Le iniquità orizzontali aggiungono motivo di preoccupazione anche nei confronti di altre misure già criticate per altre ragioni. L’incremento della detassazione del welfare aziendale, oltre a cozzare con l’idea di welfare universale, è fonte di iniquità orizzontale nella ripartizione del carico tributario, agevolando solo i lavoratori dipendenti che abbiano welfare aziendale. L’integrazione per il lavoro notturno e festivo aiuta solo chi lavora nel turismo non altri lavoratori poveri. Certo, la categoralità e le iniquità orizzontali sono un tratto già presente nel nostro fisco e nel nostro welfare, ma, non è questa una buona ragione per proseguire.
- E, ultimo punto, fare fuoriuscire dall’Isee la ricchezza detenuta in titoli di stato, buoni postali e libretti postali, significa che, a parità di Isee, le situazioni economiche potrebbero essere molto diverse.
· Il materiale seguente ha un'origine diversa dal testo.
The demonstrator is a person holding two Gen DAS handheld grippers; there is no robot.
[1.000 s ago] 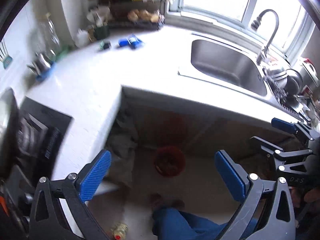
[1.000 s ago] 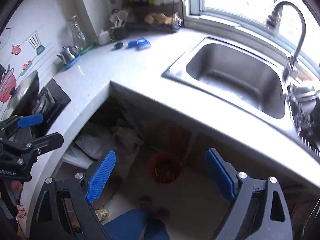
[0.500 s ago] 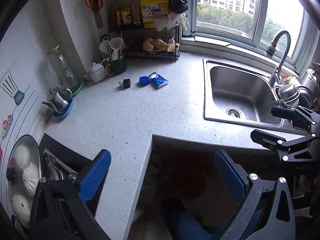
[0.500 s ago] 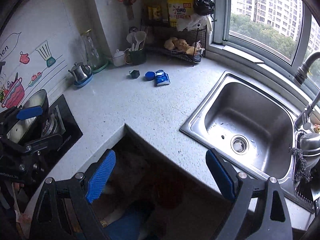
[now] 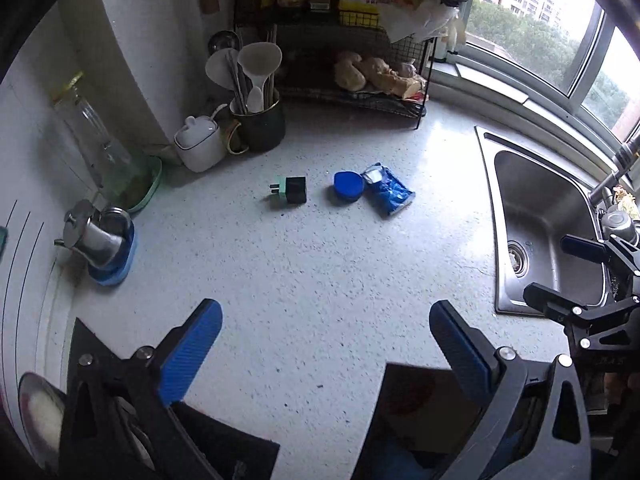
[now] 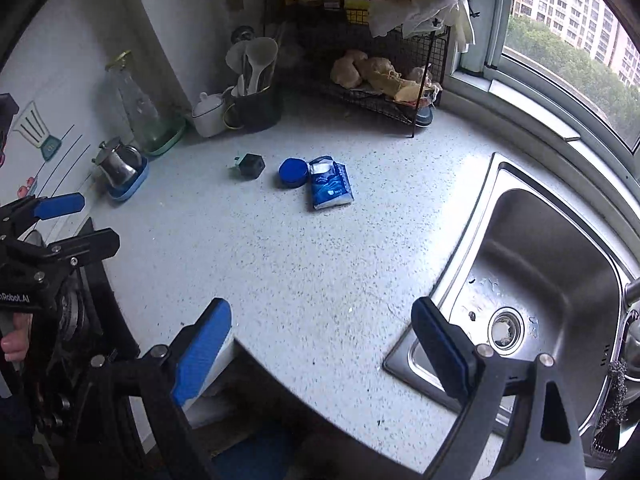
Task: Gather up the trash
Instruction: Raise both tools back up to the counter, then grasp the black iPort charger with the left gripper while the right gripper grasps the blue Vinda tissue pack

In termini più generali, prosegue la strada verso l’idea di una società che si arrangia da sola, lasciando del tutto inalterate le disuguaglianze economiche e di potere, dando qualche contentino, peraltro transitorio e risicato, neppure a coloro che stanno peggio, ma solo a coloro che se lo meritano. A latere una riflessione più generale sulla decontribuzione, misura seguita anche dai governi precedenti. Nel 1995 abbiamo varato una riforma delle pensioni contributiva: i contributi dei lavoratori, pure in costanza di regime a ripartizione, vanno ai lavoratori come pensione. Detto in altri termini, le pensioni continuano a essere finanziate dai contributi correnti (i contributi versati non vengono capitalizzati), ma quanto paghiamo è di fatto nostro. Certo, come in ogni sistema assicurativo, esiste una redistribuzione a favore dai buoni ai cattivi rischi. L’idea, tuttavia, è che a fronte del pagamento dei contributi si riceva un beneficio. Se si continua a chiedere e praticare decontribuzioni generalizzate vuol dire che l’assetto pensionistico vigente è insostenibile. Ma allora non dovremmo pensare a riformarlo, piuttosto che a impegnare ogni anno decine di miliardi?